O que se sabe do verdadeiro Casanova é muito pouco. Nascido em Veneza (que então era um reino independente, mas hoje faz parte da Itália), em 2 de abril de 1725, ele era filho de um casal de atores, Gaetano Giuseppe Giacomo e Zanetta Farussi. Na época, os artistas iam aonde os nobres e reis estavam. Assim, os pais de Casanova viviam viajando de cidade em cidade, se apresentando às cortes em Lyon, Viena e Paris. Mas sempre voltavam para casa. “Em Veneza, o jovem Giacomo deve ter conhecido artistas de rua, andarilhos, jogadores e malandros, que viviam de pequenos golpes”, escreveu James Rives Childs, autor de Casanova – Uma Nova Perspectiva, uma das mais completas biografias sobre o conquistador. “Em Memórias, Casanova descreve em detalhes situações com as quais deve ter convivido na intimidade”, afirma Childs.



No final do século 18, Veneza era uma cidade cosmopolita. Seu movimentado porto recebia viajantes de toda a Europa, árabes do norte da África e mercadores turcos. Vendia-se e comprava-se de tudo. Enriquecia-se rápido, faziam-se amigos, cultivavam-se rivais. “Havia um clima de festa quase constante. Tanto nos grandes bailes promovidos pelos nobres quanto nos carnavais de rua, que arrastavam multidões mascaradas”, diz Childs.

A partir daí, entramos num período de sua vida que somente as Memórias relatam. Segundo o próprio Casanova, ele teria aprendido a ler e a escrever aos 8 anos de idade. Em 1734, após a morte do pai, ele foi colocado num internato em Pádua. Lá teria estudado sob a orientação de padres e obtido, aos 17 anos, o grau de doutor eclesiástico, na Universidade de Pádua. Nessa época, ele teria adquirido os primeiros conhecimentos de química, matemática, esgrima, filosofia e equitação. Também teria aprendido o latim, o grego, o francês, o hebreu, um pouco de inglês e também do espanhol.

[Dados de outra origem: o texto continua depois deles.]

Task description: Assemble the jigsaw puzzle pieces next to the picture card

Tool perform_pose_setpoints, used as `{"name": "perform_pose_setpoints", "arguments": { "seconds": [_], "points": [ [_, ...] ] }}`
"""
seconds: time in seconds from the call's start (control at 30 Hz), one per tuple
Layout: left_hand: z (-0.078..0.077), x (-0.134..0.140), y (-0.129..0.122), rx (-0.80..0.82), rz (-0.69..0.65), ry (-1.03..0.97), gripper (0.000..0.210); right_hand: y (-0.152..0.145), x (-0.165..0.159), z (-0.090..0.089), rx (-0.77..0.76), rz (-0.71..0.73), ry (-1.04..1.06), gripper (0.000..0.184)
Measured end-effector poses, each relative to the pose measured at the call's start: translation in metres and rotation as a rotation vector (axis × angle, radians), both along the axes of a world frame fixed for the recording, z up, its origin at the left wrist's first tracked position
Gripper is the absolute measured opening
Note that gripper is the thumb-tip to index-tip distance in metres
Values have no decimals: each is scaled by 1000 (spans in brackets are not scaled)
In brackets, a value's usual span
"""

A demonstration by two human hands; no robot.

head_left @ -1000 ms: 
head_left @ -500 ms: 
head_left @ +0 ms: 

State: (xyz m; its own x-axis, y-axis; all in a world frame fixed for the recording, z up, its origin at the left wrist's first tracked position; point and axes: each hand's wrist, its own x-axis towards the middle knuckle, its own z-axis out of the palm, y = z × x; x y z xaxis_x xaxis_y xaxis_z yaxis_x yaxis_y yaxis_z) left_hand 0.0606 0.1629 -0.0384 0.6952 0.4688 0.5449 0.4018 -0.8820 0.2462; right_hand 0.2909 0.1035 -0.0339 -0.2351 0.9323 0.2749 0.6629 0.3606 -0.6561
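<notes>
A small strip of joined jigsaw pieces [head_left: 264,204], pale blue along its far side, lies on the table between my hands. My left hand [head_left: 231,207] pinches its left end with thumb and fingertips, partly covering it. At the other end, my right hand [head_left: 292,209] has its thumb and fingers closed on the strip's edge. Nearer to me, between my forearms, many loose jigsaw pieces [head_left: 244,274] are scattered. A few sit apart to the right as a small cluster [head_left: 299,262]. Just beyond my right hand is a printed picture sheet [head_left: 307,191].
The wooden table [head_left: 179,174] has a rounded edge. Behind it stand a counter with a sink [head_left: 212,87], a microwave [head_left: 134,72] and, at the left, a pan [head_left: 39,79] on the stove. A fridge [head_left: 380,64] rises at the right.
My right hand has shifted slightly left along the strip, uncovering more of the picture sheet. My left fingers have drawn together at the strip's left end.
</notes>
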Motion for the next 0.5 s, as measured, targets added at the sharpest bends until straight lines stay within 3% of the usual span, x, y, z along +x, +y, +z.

Aos 20 anos, ele já vivia solto pelo mundo. No campo profissional foi um privilegiado, exercendo tantas atividades quantos eram os seus talentos. Pequeno industrial, violinista, jogador de cartas, diplomata, espião, empresário e tradutor. Também teria sido o fundador da loteria na França. De nada disso, no entanto, temos provas irrefutáveis. Sabe-se apenas que ele realmente falava outros idiomas. Há textos seus em latim – o que não chegava a ser um prodígio naqueles dias – e grego (um grego sofrível, é verdade, mas vá lá).

Mas, apesar da variedade de ofícios, nunca chegou a desenvolver nenhuma carreira específica. Pois desde muito jovem ele teria descoberto sua verdadeira vocação. Viver dos favores dos amigos e, sobretudo, das amigas, foi durante toda a sua vida a principal fonte de recursos. Moreno, alto, esbanjador e inteligente, Giácomo Casanova tinha uma presença marcante entre a nobreza européia. “Frederico, o Grande, teria-o tomado por um homem de rara beleza”, escreveu o austríaco Stefan Zweig em Três Poetas de sua Vida - Casanova, Sthendal, Tolstoi. A boa impressão que ele causou no poderoso rei da Prússia era ainda maior entre as mulheres. Seu primeiro caso amoroso narrado em Memórias foi no tempo do colégio, em Pádua. Ele teria feito sexo com Bettina, irmã de um amigo. Casanova tinha 9 anos de idade e ela passava dos 30. E ela lhe teria ensinado tudo sobre como agradar as mulheres.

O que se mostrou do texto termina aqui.